Use warm_up!/1 when you want warm-up failure to crash the application rather than continue with an unwarmed connection:

# Raises RuntimeError if the transport connection fails
:warmed = LatticeStripe.warm_up!(client)

This is appropriate in environments where a failed Stripe connection at startup means the application cannot serve its core function.

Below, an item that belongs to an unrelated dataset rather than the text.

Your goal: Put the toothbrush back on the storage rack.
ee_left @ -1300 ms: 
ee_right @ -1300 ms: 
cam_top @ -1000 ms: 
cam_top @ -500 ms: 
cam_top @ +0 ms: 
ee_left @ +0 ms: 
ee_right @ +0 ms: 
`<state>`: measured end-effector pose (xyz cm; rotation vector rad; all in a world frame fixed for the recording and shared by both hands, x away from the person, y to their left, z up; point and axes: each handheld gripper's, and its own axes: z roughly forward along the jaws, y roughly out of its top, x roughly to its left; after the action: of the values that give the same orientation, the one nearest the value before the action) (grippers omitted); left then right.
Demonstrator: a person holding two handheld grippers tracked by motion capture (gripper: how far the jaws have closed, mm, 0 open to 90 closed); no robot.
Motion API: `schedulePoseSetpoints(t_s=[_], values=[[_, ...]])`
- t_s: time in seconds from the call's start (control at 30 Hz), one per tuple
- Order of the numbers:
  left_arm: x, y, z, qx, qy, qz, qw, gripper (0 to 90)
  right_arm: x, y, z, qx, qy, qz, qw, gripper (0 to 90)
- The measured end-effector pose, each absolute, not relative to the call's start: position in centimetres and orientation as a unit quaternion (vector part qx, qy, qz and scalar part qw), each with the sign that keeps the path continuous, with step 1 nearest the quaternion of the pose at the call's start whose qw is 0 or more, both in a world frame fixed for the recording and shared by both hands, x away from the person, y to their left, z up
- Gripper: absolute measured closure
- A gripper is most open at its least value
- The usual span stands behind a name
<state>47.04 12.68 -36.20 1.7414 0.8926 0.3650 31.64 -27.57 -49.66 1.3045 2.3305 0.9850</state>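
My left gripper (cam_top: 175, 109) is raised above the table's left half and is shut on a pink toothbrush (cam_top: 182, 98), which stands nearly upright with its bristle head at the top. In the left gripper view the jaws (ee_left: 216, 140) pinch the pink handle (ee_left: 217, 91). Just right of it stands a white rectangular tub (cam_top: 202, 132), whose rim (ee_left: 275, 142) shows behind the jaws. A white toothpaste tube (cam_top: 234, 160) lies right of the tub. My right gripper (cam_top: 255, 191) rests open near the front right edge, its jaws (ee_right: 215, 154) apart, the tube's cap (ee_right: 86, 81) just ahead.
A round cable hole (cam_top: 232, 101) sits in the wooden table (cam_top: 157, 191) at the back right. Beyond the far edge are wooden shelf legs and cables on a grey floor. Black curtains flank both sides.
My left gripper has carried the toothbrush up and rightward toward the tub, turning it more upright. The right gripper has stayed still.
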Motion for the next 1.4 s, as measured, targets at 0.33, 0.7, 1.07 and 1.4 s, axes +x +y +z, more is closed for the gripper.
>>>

See Client Configuration for the full supervision tree setup including Finch configuration.

Benchmarking

Enable pool metrics by adding start_pool_metrics?: true to your Finch pool configuration at startup:

{Finch,
 name: MyApp.Finch,
 pools: %{
   "https://api.stripe.com" => [
     size: 25,
     count: 2,
     start_pool_metrics?: true
   ]
 }}

Query pool utilization at runtime with Finch.get_pool_status/2:

{:ok, metrics} = Finch.get_pool_status(MyApp.Finch, "https://api.stripe.com")

Enum.each(metrics, fn m ->
  IO.puts("Pool #{m.pool_index}: #{m.in_use_connections}/#{m.pool_size} connections in use")
end)

If in_use_connections is consistently at or near pool_size, the pool is saturated. Either increase size (more connections per pool) or count (more parallel pools) before adding more application instances.

For request-level timing (duration, retry counts, status codes), see the Telemetry guide. Telemetry events give you per-request visibility that complements the pool-level metrics from Finch.get_pool_status/2.

Common Pitfalls

Single-pool bottleneck. Using the default Finch configuration (no pools: key) assigns all traffic to a small default pool. Always configure an explicit pool scoped to "https://api.stripe.com" for production Stripe traffic.

Not warming up. The first Stripe request after a deploy or restart pays the TLS handshake cost — roughly 100–300 ms of extra latency. Call warm_up/1 in Application.start/2 to pre-establish the connection before traffic arrives.

Overly aggressive timeouts on list and search. Stripe list endpoints scan large datasets. Setting a short global timeout (for example, timeout: 5_000) will cause failures when listing large collections. Use operation_timeouts to give :list and :search more room while keeping :create and :retrieve tight.

Ignoring pool saturation. Monitor with Finch.get_pool_status/2. When connections are consistently saturated, increase size or count. Adding more application instances without fixing pool saturation moves the bottleneck rather than resolving it.